2. Cost overruns — Kinross started the year by announcing it would review three major advanced gold projects and write down the value of its Tasiast gold project in Mauritania, acquired by buying Red Back Mining in 2010. The Tasiast debacle put an end to Tye Burt’s leadership as Kinross CEO. Chronic cost overruns at Barrick Gold’s megaprojects under development around the world led to the ouster of Aaron Regent as CEO in June, to be replaced by CFO Jamie Sokalsky. At the junior end, Baja Mining had the most spectacular bellyflop at its half-built Boleo project in Mexico, where estimated cost overruns of US$400 million caused a major cash crunch and management shakeup.

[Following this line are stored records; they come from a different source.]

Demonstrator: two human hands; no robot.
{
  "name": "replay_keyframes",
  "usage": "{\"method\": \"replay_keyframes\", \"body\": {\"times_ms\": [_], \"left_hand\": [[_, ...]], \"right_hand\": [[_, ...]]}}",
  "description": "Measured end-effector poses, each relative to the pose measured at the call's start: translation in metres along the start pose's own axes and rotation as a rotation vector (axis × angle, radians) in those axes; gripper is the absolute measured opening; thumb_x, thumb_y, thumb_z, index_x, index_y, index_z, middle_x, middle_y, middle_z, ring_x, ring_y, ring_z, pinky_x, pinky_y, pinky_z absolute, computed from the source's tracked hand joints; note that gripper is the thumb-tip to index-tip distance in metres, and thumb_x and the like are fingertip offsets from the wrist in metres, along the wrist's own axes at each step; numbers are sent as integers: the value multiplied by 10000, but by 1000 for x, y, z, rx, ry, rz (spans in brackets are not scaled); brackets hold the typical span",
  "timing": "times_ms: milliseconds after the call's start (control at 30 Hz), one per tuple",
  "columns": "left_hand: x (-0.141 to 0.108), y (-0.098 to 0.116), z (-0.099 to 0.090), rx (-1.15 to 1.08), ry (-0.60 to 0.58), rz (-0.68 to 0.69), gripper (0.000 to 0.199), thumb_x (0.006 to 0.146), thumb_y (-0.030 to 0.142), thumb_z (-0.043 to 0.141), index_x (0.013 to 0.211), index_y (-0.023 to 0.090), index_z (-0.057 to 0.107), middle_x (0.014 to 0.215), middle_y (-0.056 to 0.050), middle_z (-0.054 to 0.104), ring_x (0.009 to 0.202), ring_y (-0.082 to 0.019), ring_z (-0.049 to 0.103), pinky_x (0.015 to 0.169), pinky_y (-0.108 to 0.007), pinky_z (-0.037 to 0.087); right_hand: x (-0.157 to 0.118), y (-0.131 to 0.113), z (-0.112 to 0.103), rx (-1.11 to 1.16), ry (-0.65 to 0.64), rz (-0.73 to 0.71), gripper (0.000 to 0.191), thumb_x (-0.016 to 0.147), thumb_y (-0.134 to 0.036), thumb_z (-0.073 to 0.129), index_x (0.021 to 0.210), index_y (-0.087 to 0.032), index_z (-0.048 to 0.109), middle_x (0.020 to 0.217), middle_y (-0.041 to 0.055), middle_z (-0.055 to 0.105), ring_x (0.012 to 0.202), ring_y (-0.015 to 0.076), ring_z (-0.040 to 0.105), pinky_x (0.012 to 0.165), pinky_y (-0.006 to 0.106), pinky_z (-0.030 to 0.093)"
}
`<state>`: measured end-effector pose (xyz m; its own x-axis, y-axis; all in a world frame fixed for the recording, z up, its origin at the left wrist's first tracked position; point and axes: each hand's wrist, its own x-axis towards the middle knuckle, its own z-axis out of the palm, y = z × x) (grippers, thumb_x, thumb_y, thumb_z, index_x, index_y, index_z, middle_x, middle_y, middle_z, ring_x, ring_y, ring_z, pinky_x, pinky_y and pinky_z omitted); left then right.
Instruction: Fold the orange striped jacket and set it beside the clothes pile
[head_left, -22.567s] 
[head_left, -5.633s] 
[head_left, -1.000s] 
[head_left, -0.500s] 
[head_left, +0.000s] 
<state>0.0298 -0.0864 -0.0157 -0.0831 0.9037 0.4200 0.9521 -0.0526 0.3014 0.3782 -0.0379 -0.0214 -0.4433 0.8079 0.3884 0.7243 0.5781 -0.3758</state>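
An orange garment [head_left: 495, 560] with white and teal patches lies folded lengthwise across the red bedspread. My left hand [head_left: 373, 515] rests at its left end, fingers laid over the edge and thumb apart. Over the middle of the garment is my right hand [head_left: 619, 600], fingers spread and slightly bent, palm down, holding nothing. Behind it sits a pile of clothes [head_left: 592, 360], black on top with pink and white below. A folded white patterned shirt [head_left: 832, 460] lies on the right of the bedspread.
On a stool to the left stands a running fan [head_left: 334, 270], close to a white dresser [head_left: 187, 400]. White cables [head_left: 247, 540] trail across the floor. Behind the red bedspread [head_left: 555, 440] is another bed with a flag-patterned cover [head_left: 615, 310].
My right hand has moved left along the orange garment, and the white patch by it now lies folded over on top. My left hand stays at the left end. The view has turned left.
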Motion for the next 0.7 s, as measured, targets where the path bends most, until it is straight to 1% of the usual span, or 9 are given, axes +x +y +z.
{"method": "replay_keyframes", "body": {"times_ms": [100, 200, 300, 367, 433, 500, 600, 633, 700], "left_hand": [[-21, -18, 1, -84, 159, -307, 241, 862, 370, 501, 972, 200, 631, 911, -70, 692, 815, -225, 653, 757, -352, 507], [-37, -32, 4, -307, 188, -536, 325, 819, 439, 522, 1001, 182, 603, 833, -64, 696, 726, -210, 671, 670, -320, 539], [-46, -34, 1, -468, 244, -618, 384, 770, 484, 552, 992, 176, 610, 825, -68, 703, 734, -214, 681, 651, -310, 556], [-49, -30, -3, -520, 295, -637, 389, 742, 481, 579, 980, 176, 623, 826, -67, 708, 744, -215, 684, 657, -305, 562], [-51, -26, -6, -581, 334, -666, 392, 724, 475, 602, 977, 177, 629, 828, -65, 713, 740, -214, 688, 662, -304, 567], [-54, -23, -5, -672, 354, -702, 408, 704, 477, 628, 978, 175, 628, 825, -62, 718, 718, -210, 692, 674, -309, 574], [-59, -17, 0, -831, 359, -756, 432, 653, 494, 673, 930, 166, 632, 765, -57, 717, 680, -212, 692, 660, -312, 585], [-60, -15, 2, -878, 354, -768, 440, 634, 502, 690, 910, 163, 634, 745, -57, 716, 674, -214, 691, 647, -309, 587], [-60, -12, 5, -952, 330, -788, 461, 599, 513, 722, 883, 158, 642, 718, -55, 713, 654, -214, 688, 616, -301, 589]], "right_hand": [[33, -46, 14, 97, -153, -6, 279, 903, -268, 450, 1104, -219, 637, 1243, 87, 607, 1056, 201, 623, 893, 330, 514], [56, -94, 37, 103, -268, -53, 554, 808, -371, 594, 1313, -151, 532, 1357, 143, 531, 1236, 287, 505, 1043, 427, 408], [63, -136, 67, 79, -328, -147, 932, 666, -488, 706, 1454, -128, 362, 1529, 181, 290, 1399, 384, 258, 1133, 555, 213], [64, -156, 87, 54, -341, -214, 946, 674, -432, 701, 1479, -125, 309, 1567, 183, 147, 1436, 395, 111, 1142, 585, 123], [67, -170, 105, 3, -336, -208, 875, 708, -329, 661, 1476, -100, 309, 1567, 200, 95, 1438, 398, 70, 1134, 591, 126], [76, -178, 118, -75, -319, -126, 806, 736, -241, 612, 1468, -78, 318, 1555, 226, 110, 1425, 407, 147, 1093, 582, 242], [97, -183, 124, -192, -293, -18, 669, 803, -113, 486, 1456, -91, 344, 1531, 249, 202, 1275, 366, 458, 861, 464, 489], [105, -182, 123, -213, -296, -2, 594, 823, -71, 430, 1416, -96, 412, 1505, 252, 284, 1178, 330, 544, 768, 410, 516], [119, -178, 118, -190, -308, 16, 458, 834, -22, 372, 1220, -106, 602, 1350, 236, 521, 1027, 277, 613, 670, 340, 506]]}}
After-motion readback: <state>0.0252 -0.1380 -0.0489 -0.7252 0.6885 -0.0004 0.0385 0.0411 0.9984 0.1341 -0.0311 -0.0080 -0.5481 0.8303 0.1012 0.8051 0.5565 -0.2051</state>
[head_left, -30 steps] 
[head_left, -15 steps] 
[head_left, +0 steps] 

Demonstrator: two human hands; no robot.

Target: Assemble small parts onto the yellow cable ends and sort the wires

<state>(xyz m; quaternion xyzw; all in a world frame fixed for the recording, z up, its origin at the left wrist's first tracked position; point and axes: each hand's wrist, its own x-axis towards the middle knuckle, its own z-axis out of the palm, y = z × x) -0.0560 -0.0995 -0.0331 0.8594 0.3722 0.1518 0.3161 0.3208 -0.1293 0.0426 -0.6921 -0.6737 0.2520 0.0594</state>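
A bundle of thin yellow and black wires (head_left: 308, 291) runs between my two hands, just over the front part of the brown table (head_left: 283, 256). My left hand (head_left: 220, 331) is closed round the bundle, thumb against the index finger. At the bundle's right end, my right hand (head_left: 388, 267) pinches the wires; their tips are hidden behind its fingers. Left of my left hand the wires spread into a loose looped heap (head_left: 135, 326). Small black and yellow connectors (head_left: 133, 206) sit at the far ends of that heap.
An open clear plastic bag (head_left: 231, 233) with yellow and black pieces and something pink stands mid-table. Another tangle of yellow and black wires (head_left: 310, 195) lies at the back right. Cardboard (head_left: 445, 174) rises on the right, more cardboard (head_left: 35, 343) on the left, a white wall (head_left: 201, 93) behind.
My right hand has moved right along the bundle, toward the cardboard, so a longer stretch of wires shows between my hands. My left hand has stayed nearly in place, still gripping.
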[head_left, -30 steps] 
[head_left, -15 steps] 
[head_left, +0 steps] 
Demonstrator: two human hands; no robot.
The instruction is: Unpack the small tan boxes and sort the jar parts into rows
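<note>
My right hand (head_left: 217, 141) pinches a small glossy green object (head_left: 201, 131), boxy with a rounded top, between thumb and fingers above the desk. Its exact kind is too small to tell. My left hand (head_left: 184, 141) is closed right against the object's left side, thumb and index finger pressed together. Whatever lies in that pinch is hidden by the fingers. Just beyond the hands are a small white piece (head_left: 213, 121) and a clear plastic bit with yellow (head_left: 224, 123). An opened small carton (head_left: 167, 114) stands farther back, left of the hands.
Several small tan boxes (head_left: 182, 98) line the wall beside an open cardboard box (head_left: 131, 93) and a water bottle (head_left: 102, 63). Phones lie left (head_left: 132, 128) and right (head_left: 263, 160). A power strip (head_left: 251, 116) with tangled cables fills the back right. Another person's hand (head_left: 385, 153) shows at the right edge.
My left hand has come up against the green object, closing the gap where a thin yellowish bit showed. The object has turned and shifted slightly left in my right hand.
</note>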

1. Banks lie, bore — The cynic’s view that the West’s global megabanks are just well-dressed criminal gangs proved to be true in 2012, with the revelation in July that many of the biggest U.K. and U.S. banks had for years rigged the London Interbank Offered Rate (Libor). Barclays was the first to pay US$453 million to regulators in fines, while in December UBS agreed to US$1.5 billion in penalties. HSBC closed out the year agreeing to pay US$1.9 billion in fines for laundering money for Mexican drug lords and the sanctioned Iranian regime — the biggest penalty ever imposed on a bank. The same day, the U.K.’s Standard Chartered Bank settled a money-laundering investigation involving Iran, with a US$340-million payment to U.S. regulators.